ショットバー

「ショットバー」は簡単に言うと、グラス1杯ずつ提供するバー(酒場)の事を表しており、カタカナ語ではあるが「和製英語」として用いられる。

本書の主人公はある商社に勤めているOLで、バリバリのキャリアウーマンと言いたいところだが、顧客のクレームに辟易し、不満をぶつけたくなる毎日だが、彼氏もいて、そろそろ結婚も考えていた。デートをする前に時間ができてしまって、とあるショットバーに立ち寄った。

ふらっと立ち寄ったショットバーで偶然の出会いをする。その出会いが後にとんでもない殺人事件に巻き込まれることになった。事件は警察、さらには国家にまで範囲は広がり、主人公は翻弄されていく。主人公は「ただ立ち寄っただけ」という感覚しか知らずに。

ショットバーに立ち寄った後は何気ない毎日を送っていたのだが、とある好機が訪れる。しかし事件の魔の手はどんどんと主人公に伸びていった。

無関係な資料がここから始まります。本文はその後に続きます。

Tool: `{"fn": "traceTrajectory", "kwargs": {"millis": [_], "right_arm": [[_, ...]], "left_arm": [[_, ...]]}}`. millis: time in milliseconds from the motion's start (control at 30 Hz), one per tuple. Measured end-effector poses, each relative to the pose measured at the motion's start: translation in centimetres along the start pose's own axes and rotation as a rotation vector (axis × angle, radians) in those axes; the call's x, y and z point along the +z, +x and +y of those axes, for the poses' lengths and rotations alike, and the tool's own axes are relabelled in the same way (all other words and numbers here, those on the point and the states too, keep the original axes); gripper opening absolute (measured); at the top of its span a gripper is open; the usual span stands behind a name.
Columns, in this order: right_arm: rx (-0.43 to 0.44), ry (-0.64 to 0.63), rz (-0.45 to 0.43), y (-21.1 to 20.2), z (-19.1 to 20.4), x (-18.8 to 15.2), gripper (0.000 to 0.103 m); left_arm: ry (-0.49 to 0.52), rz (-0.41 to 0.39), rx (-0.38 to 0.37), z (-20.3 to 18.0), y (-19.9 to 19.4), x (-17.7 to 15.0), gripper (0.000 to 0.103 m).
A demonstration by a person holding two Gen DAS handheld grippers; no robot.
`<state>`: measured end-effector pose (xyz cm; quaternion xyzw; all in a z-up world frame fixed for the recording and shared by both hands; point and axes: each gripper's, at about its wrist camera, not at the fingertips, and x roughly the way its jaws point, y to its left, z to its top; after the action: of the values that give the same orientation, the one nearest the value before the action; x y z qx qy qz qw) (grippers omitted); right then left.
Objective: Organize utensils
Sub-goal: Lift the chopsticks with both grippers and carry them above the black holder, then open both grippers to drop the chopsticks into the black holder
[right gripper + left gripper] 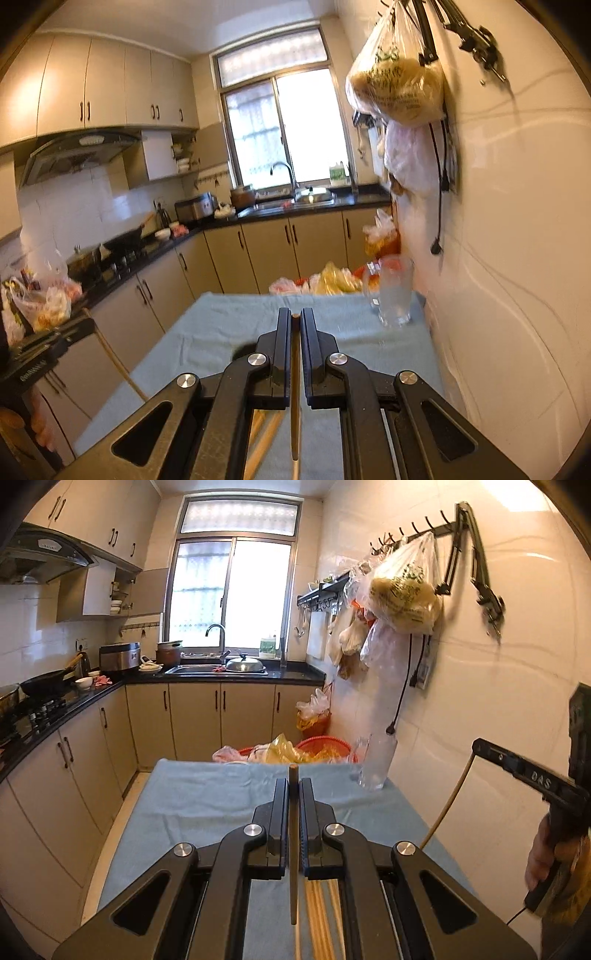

ふらっと立ち寄った「偶然」が、あたかも「大風呂敷」のように広がっていき、主人公の女性が翻弄されていく。現実のように見えながらも「非現実」となり、両方の空間のジレンマに苛まれながら、そして巻き込まれていく先に何が待っているのか、さらに警察・国家・犯人の裏にある思惑と駆け引きが物語を面白くさせる。
たった一つの行動だけでどこまで膨らんでいくのか、と言うところが面白味のある一冊だった。